| Goal of the exercise |
Everything from the line containing "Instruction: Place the" through the line containing "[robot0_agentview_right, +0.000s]" should be repeated exactly, and nothing else from the data.

| Records provided |

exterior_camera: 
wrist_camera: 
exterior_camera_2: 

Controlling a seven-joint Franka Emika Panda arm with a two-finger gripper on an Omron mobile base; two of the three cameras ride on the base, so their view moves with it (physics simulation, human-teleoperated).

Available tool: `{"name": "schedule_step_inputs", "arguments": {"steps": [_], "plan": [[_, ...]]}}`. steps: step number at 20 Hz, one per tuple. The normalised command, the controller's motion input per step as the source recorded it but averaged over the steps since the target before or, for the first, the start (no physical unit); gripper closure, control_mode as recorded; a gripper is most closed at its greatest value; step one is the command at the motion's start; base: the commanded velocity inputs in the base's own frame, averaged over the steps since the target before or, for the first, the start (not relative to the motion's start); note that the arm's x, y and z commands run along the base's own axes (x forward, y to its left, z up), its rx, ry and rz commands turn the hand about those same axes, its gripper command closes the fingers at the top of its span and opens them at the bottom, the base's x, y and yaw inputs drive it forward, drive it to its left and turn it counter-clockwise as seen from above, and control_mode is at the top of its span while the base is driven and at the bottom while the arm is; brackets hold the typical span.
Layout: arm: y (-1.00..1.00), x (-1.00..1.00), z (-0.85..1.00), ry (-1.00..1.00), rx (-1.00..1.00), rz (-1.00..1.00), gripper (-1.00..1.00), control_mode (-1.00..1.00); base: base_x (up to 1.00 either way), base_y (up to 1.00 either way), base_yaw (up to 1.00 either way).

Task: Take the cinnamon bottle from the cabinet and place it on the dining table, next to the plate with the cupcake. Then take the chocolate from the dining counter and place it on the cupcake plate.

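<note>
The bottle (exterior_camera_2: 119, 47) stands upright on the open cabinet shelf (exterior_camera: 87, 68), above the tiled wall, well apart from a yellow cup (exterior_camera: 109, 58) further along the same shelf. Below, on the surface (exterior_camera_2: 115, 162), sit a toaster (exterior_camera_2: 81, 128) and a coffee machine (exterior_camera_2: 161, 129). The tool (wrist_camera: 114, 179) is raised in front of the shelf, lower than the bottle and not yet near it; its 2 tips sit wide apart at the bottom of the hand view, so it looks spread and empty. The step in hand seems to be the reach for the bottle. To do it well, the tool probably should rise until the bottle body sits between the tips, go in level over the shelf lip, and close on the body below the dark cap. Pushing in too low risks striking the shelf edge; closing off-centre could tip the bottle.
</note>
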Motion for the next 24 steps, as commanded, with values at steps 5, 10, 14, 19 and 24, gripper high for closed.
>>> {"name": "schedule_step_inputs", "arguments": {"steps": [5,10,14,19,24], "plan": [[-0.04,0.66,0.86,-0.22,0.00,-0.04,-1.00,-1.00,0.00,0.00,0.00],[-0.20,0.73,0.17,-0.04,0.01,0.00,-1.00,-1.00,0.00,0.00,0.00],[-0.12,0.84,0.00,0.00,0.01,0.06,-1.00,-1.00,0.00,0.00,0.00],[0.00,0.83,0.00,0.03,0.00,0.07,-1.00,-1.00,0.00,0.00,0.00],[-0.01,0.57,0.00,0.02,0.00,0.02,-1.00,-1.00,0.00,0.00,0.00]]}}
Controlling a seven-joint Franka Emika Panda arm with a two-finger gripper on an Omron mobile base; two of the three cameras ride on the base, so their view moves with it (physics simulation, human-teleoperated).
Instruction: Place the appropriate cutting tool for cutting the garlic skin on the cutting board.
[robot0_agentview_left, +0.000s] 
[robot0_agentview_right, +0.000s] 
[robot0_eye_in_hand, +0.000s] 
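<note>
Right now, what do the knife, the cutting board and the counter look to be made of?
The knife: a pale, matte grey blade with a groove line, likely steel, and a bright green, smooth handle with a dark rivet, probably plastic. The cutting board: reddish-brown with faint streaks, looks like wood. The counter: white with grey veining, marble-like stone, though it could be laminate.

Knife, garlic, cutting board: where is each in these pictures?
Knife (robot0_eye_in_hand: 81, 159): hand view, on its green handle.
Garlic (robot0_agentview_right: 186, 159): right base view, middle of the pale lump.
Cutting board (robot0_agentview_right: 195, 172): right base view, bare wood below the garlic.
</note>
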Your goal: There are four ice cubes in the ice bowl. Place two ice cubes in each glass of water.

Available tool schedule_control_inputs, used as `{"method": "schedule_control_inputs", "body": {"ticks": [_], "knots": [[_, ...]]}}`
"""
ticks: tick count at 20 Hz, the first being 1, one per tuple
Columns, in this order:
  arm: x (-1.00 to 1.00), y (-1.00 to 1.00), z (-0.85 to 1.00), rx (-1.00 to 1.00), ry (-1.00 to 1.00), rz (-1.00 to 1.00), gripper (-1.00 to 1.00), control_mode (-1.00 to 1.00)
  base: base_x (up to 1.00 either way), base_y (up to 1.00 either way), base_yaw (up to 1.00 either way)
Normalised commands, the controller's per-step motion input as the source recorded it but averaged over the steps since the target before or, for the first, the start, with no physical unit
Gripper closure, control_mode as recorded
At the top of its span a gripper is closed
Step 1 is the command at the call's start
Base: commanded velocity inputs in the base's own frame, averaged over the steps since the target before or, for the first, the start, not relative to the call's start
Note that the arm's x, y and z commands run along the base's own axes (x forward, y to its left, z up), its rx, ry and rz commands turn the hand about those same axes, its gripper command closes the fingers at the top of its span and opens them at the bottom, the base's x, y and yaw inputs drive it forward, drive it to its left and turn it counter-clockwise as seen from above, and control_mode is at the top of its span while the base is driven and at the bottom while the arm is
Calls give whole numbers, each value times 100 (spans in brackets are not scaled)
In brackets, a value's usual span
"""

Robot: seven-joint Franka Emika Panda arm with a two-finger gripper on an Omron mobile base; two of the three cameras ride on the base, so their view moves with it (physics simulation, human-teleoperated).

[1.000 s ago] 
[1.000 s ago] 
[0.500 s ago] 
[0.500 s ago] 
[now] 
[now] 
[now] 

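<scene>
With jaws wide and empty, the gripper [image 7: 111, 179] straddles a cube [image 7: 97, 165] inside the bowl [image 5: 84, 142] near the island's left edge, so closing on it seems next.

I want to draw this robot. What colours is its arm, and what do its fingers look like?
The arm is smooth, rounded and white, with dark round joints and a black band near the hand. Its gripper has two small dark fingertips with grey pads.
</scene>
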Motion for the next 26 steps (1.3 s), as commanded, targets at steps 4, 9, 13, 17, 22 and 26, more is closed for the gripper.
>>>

| Answer |
Instruction: Place the appropriate cutting tool for cutting the garlic skin on the cutting board.
[robot0_agentview_left, +0.000s] 
[robot0_agentview_right, +0.000s] 

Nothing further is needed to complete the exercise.